My first approach was to optimize the following log-likelihood function:
$$
\log{L} = \sum_{i=1}^{n}{\max{\left( P(X=x_i|\lambda=a),P(X=x_i|\lambda=b) \right)}}
$$
This unfortunately didn't work very well. For some selections of the parameters, it's within an order of magnitude, but for others, it's absurdly off. Given my problem (with its constraints) and my goal of estimating the larger parameter of the two exponentials (without caring about the smaller parameter nor the number of points that came from either), any ideas?
 A: You can use an EM algorithm.
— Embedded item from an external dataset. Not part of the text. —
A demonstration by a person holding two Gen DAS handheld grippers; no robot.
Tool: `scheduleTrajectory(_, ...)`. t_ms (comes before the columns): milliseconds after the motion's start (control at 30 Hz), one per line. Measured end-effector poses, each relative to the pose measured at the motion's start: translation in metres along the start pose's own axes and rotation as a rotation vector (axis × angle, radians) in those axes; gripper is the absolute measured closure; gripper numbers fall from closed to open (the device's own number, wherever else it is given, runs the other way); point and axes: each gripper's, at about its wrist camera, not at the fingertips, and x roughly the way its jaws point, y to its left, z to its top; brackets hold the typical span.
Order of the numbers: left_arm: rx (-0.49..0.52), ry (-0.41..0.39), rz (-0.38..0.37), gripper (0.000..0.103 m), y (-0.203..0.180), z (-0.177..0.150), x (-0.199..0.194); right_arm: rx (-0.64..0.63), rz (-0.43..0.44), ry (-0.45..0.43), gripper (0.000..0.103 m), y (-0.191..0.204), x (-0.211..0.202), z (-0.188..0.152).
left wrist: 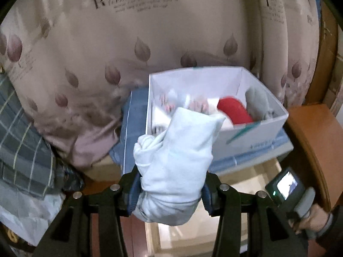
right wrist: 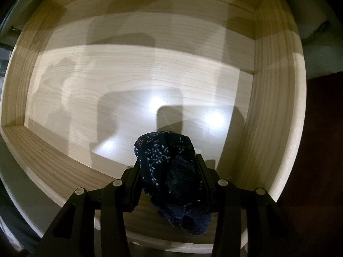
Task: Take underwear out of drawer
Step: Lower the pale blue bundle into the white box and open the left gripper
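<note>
My left gripper [left wrist: 170,184] is shut on a pale blue-white bundle of underwear [left wrist: 178,160] and holds it in the air in front of a white cardboard box [left wrist: 253,137]. The box holds a red rolled item [left wrist: 234,112] and other folded pieces. My right gripper [right wrist: 169,169] is shut on a dark navy speckled piece of underwear [right wrist: 171,171] and holds it above the light wooden drawer [right wrist: 128,81], whose floor shows only shadows and light spots. The right gripper's handle [left wrist: 300,201] shows at the lower right of the left wrist view.
The box stands on a blue folded cloth [left wrist: 133,128] on the bed. A pink leaf-print quilt [left wrist: 107,42] is heaped behind it and a grey checked cloth [left wrist: 21,139] lies at left. An orange-brown wooden cabinet top [left wrist: 308,128] is at right.
</note>
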Motion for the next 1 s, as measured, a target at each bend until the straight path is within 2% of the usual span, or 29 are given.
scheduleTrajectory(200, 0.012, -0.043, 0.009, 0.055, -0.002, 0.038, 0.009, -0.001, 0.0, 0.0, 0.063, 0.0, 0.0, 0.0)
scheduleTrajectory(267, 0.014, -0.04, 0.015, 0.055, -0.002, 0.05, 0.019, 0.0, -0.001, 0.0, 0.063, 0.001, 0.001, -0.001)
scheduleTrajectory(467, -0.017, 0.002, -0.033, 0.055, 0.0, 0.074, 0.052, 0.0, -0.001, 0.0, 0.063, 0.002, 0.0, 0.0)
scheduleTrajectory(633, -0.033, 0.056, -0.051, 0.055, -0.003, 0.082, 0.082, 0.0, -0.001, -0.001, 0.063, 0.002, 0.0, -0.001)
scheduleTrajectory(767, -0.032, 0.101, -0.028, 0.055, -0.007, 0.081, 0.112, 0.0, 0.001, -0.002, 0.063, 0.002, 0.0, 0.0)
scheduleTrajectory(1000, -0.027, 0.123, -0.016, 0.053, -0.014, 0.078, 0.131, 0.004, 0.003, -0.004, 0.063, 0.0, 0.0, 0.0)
Let $\kappa$ be the proportion of random variables from the distribution with rate parameter $a$. Initialize $a_0$, $b_0$ and $\kappa_0$. Iterate between the following steps for $T$ iterations:
E-Step:
For $i \in 1,...,n$ set:
$$
\nu_i^{t} = \frac{a_{t-1} e^{-a_{t-1} x_i}\kappa_{t-1}}{a_{t-1} e^{-a_{t-1} x_i}\kappa_{t-1} + b_{t-1}e^{-b_{t-1}x_i}(1-\kappa_{t-1})}
$$
M-Step:
Set:
$$
\kappa_t = \frac{1}{n}\sum_{i=1}^{n} \nu_i^t \qquad
a_t = \frac{\sum_{i=1}^{n} \nu_i^{t}}{\sum_{i=1}^{n}\nu_i^{t}x_i} \qquad
b_t = \frac{\sum_{i=1}^{n} (1-\nu_i^{t})}{\sum_{i=1}^{n}(1-\nu_i^t)x_i}
$$
You can probably improve your estimate of $\kappa$ by using your knowledge regarding the relationship between it and the rate parameters.
A: I tried the proposed EM algorithm, and it worked quite well!
I also tried the following, which worked quite well for a wide range of a and b (and a/b) that I tested:
First, for every single integer percentile (1st percentile, 2nd percentile, ..., 99th percentile), I compute the estimate of b using the quantile closed-form equation (where the i-th quantile is the (i *100)-th percentile) for an exponential distribution:
$$q_i = -\frac{\ln(1 − i)}{b}$$
so:
$$b = -\frac{\ln(1 − i)}{q_i}$$
The result is a list where each i-th element corresponds to the b estimate using the (i+1)-th percentile.
Then, I perform peak-calling on this list using the Python implementation of the Matlab peak-calling function. Then, I take the list of resulting peaks and return the minimum. It seems to work fairly well.